## [PROBLEM DESCRIPTION]
The answer must be only the lines below from the one holding "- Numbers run" down to the one holding "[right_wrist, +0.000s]", ends included, printed exactly; please omit all pictures.

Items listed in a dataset

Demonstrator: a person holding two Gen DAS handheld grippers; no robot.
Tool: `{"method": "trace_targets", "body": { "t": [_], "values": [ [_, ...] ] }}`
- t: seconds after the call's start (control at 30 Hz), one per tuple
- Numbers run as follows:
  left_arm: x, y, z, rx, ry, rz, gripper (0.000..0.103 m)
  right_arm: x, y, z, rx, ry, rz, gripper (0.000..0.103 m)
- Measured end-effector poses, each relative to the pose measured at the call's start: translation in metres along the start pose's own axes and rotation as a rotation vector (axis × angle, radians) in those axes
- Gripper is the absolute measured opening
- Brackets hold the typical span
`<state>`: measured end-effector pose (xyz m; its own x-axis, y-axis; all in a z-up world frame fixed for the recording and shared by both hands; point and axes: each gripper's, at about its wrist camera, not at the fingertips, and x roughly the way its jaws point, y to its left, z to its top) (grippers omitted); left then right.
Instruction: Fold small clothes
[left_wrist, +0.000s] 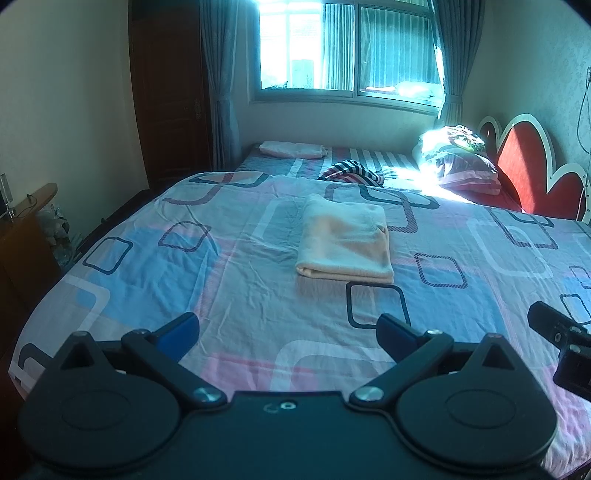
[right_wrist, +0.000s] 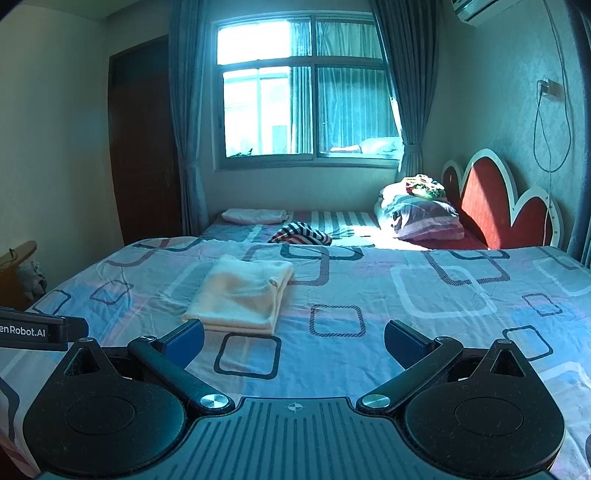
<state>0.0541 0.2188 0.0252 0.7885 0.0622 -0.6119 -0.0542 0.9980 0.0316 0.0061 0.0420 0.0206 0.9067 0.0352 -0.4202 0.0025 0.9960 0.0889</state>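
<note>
Pale peach-cream cloth, soft and looking like knit or terry, makes up the folded garment (left_wrist: 345, 240) that lies flat on the patterned bedsheet (left_wrist: 147, 258), at about twelve o'clock from the left gripper (left_wrist: 287, 334) and at roughly eleven o'clock from the right gripper (right_wrist: 293, 341). It already sits as a neat stacked rectangle, with layered edges showing along its near side and a rolled fold at the far right corner, so the folding of this piece looks largely done. I judge it light and limp: it will sag and fall open if lifted by a single layer, and the stack could slide apart over the smooth sheet if pushed from one side. The safest hold is probably at the two near corners, pinching through all the layers at once, one gripper to each corner, so the fold keeps its shape. Both grippers hover low over the sheet, well short of the cloth and touching nothing; each has its blue-padded jaws spread wide with only bedding between them. Farther off, at about one o'clock, a striped garment (left_wrist: 352, 173) lies crumpled near the pillows (left_wrist: 465, 166), and may be the next piece to fold. Its loose heap would need spreading flat first.
</note>
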Motion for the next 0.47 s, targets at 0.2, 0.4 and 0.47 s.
{"method": "trace_targets", "body": {
  "t": [0.2, 0.4, 0.47],
  "values": [
    [0.011, 0.003, 0.0, 0.004, 0.02, -0.024, 0.102, 0.006, 0.003, -0.002, -0.004, 0.011, 0.002, 0.102],
    [0.032, 0.012, -0.003, -0.052, -0.017, -0.149, 0.1, 0.019, 0.001, -0.006, -0.007, 0.038, -0.011, 0.102],
    [0.046, 0.016, 0.001, -0.084, -0.004, -0.158, 0.101, 0.026, -0.003, -0.009, -0.002, 0.053, -0.025, 0.102]
  ]
}}
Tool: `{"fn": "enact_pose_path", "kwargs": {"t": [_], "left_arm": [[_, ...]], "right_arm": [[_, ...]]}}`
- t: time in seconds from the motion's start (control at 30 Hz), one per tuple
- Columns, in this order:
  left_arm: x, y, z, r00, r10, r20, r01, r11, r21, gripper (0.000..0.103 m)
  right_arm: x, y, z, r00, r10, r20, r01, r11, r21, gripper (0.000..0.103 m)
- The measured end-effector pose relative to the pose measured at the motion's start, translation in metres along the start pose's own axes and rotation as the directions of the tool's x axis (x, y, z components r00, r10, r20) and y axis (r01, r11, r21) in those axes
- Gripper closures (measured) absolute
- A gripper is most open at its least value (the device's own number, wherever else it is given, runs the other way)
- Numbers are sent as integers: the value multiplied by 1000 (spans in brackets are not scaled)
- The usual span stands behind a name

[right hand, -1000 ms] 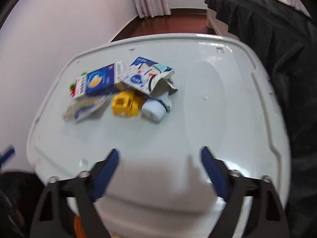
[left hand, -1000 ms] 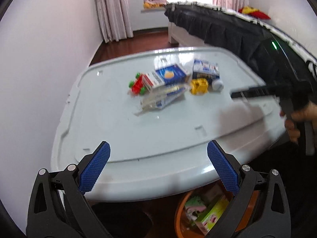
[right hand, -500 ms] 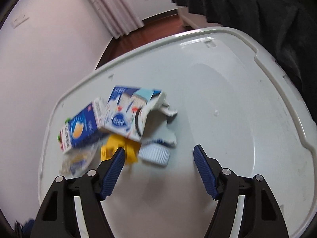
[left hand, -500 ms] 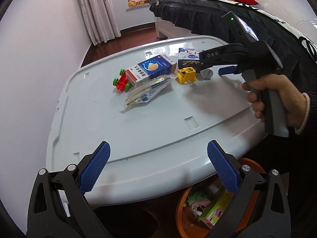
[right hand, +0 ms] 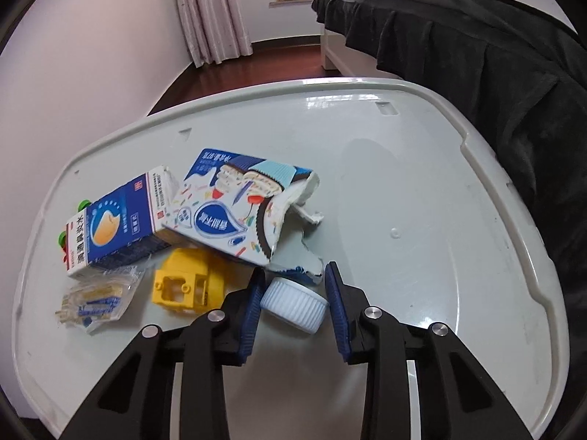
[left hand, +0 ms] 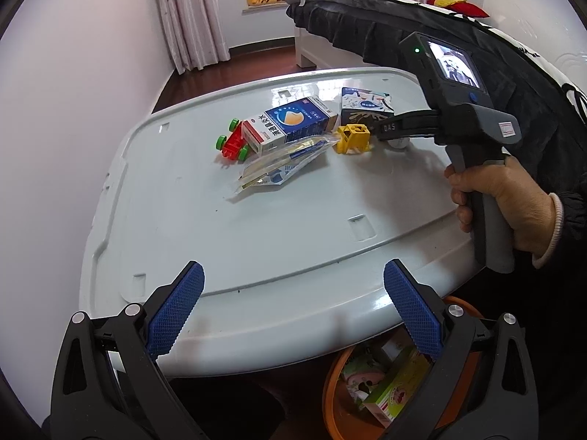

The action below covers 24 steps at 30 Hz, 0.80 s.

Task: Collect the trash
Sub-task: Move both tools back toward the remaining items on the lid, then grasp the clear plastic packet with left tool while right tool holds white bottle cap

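Right wrist view: the right gripper (right hand: 293, 293) has just closed its jaws around the pale blue ribbed bottle cap (right hand: 293, 306), and the blue pads now sit against its two sides, pinching it where it lies on the white table (right hand: 422, 190). Half a second ago the same jaws stood wide with the cap ahead of them, so the grasp is fresh and, by my reading, the first piece of trash is ready to lift. At ten o'clock from the cap lies the yellow toy block (right hand: 187, 282), just beside it; at twelve o'clock the torn cupcake carton (right hand: 234, 212) nearly overhangs it. Further at ten o'clock is the blue medicine box (right hand: 113, 227). The left gripper (left hand: 293, 311) hangs spread and empty over the table's near edge, with the orange bin (left hand: 330, 388) (already holding some packaging) at five o'clock below it.
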<state>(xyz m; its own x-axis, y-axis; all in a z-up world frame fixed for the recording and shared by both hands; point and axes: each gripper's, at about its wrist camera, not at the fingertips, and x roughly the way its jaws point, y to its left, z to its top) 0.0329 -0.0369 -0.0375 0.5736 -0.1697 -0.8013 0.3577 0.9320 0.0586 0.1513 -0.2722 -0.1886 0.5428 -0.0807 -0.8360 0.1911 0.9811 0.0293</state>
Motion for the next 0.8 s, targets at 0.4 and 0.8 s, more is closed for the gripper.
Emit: {"fn": "enact_pose_path", "kwargs": {"t": [0.4,0.8], "left_arm": [[38,0,35,998,29,-53,-25,997,77,7],[120,-41,74,984,171,40,-172,897,407,7]], "right_arm": [[-68,-57,-27,955,283,-93,-272,955,118,69],[-55,-78,-27,944,324,-53,-307,929,208,69]]}}
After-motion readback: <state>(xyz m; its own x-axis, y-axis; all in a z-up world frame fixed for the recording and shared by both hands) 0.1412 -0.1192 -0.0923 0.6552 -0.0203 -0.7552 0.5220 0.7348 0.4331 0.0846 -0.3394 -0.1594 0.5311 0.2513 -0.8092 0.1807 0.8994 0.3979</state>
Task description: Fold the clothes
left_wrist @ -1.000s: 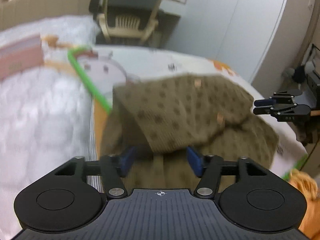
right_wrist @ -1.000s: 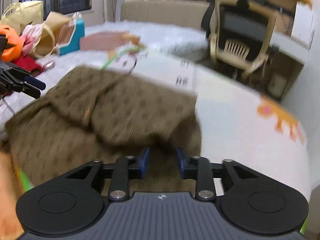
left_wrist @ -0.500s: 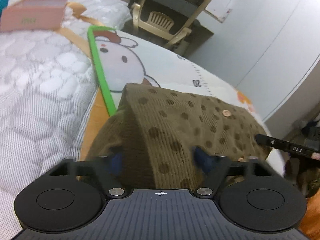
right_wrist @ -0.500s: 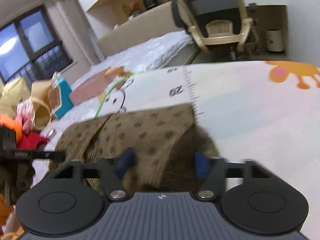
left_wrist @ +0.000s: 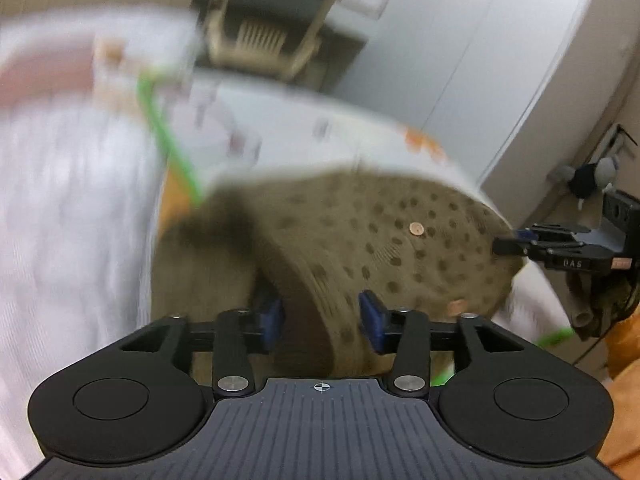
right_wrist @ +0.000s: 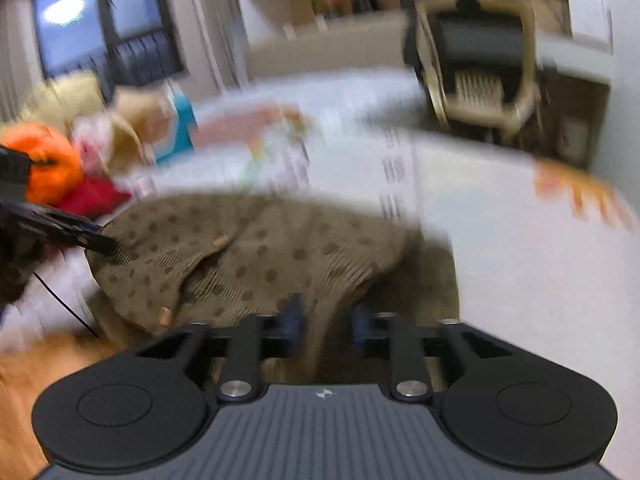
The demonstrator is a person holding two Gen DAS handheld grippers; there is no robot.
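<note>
An olive-brown knitted garment with dark dots and small buttons (left_wrist: pixel 380 240) lies bunched on a printed play mat (left_wrist: pixel 304 120). In the left wrist view a thick fold of it runs between the blue pads of my left gripper (left_wrist: pixel 322 320), which is shut on it. My right gripper (right_wrist: pixel 326 320) is likewise shut on a fold of the garment (right_wrist: pixel 248 256). Each view shows the other gripper pinching the garment's far edge: the right gripper (left_wrist: pixel 508 245) and the left gripper (right_wrist: pixel 102 245). Both views are blurred.
A white quilted mattress (left_wrist: pixel 72 208) borders the mat's green edge (left_wrist: pixel 168 132). A beige chair (right_wrist: pixel 476 60) stands beyond the mat, with white cabinets (left_wrist: pixel 480 60) beside it. Bags and an orange item (right_wrist: pixel 48 164) are piled at the left. Orange cloth (left_wrist: pixel 624 360) lies near me.
Both grippers were wide open around the garment half a second ago; now their pads have closed on its folds. Both cameras are moving and the garment's near edge has risen.
</note>
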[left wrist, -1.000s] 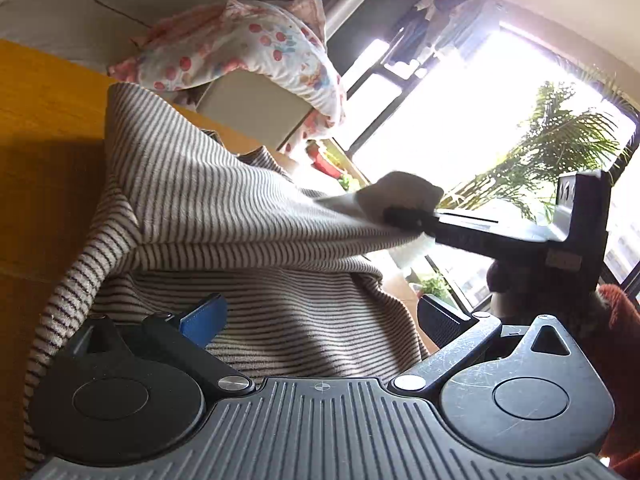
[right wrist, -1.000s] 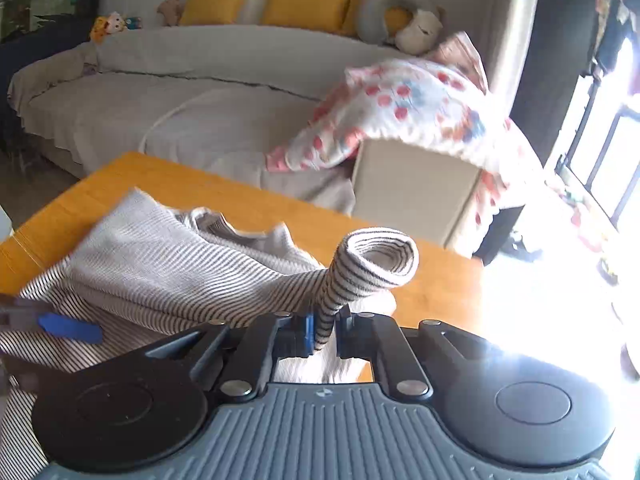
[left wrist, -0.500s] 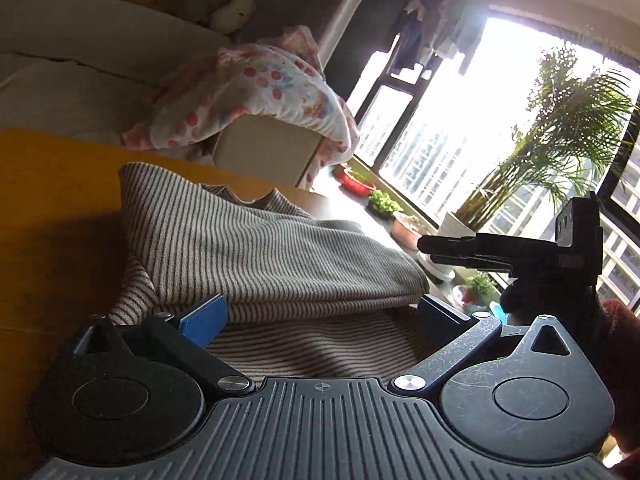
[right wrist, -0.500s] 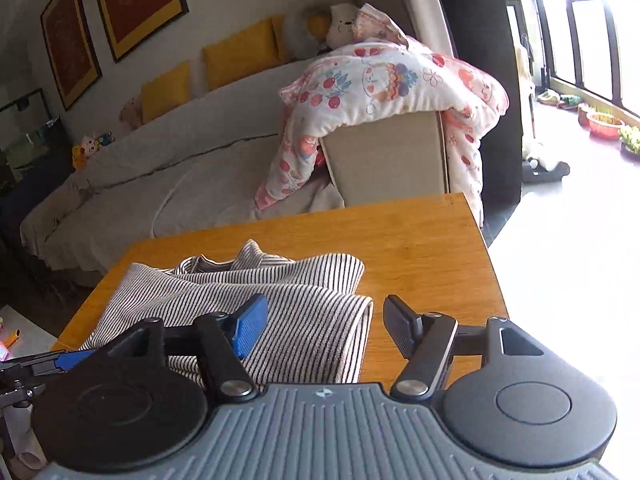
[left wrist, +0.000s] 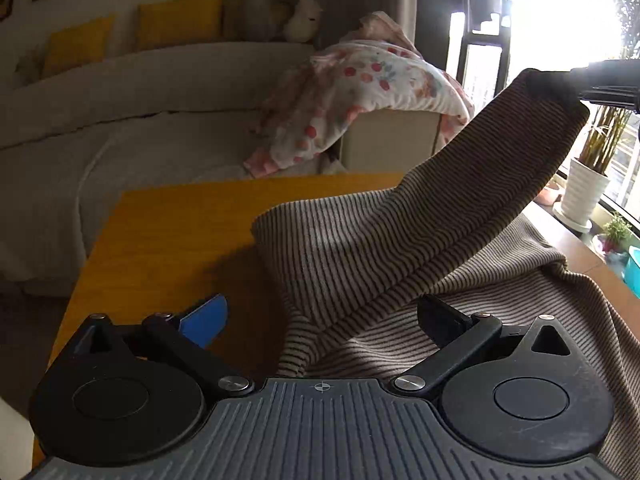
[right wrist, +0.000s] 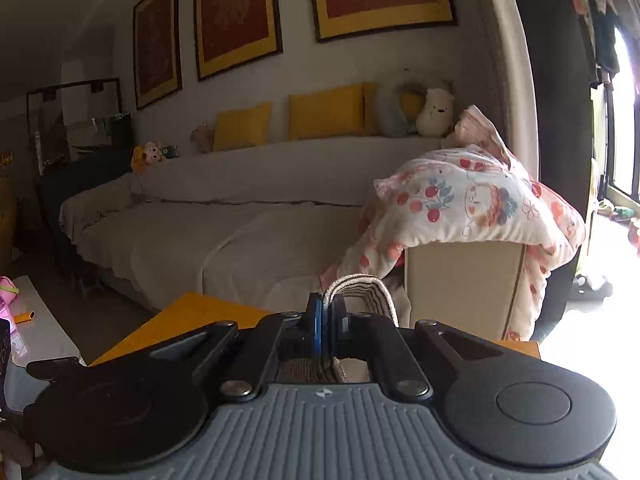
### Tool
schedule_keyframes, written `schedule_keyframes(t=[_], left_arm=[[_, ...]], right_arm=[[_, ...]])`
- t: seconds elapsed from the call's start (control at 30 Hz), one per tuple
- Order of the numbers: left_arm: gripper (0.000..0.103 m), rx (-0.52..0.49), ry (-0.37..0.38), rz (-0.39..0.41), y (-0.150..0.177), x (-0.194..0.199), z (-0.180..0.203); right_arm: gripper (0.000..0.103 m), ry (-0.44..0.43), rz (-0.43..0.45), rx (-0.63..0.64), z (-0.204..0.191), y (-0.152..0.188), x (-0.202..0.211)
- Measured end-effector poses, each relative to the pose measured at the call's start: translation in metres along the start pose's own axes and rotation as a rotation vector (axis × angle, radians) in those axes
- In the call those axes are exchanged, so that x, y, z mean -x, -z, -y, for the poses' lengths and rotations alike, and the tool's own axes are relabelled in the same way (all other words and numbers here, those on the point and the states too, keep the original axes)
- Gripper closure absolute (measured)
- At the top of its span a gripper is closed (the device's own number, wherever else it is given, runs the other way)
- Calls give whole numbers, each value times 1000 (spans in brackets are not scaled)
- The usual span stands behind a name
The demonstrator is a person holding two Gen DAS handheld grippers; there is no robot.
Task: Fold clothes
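A brown-and-white striped sweater lies on the yellow wooden table. My left gripper is open and empty, low over the sweater's near left edge. My right gripper is shut on the cuff of a sleeve. In the left wrist view that sleeve rises taut from the sweater up to the right gripper's fingers at the upper right.
A grey sofa with yellow cushions stands behind the table. A floral blanket hangs over its arm. A white potted plant and a bright window are at the right. A low white table is at the left.
My right gripper was open half a second ago; it has now shut on the sleeve cuff and lifted it high. My left gripper stays open and has turned left.
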State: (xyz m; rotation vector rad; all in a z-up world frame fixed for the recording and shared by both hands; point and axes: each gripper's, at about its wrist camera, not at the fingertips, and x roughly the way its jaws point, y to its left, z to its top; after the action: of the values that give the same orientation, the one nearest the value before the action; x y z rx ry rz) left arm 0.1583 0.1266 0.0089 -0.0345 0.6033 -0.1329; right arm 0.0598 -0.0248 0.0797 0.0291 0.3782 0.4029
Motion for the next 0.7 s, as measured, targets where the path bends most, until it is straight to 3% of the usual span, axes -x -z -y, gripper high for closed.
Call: schedule_keyframes(t=[0.13,0.23,0.33,0.4,0.5,0.57,0.63,0.7], left_arm=[[0,19,-4,0,1,8,-8],[0,61,131,24,-9,16,-8],[0,104,290,44,-23,19,-3],[0,97,322,49,-33,8,10],[0,71,316,40,-40,-19,31],[0,73,295,-25,-37,-44,42],[0,69,267,-88,-30,-65,49],[0,36,234,-74,-21,-71,55]], right_arm=[[98,84,-133,-25,21,38,-30],[94,177,-262,-49,42,84,-47],[69,182,-249,-134,57,90,-40],[58,173,-224,-170,60,82,-34],[37,154,-123,-125,43,64,-16],[15,75,-66,-148,33,57,-10],[10,-14,-56,-207,27,58,-12],[8,-41,-75,-249,25,67,-22]])
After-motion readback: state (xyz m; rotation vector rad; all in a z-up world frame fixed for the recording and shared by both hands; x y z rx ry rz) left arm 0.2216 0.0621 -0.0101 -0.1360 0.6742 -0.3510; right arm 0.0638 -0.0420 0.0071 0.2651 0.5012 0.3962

## [TASK RESPONSE]
- Numbers run as follows:
  left_arm: x, y, z, rx, ry, rz, gripper (0.000..0.103 m)
  right_arm: x, y, z, rx, ry, rz, gripper (0.000..0.103 m)
- Measured end-effector poses, each relative to the pose measured at the call's start: translation in metres along the start pose's own axes and rotation as a rotation vector (axis × angle, radians) in those axes
- Gripper is the absolute measured opening
- Brackets hold the typical span
`<state>`: measured end-effector pose (xyz m; its own x-axis, y-axis; all in a z-up world frame fixed for the recording and shared by both hands; point and axes: each gripper's, at about its wrist camera, not at the fingertips, and x roughly the way its jaws point, y to its left, z to its top) (grippers omitted); left then right.
Instruction: Fold small clothes
[left_wrist, +0.000s] 
[right_wrist, +0.000s] 

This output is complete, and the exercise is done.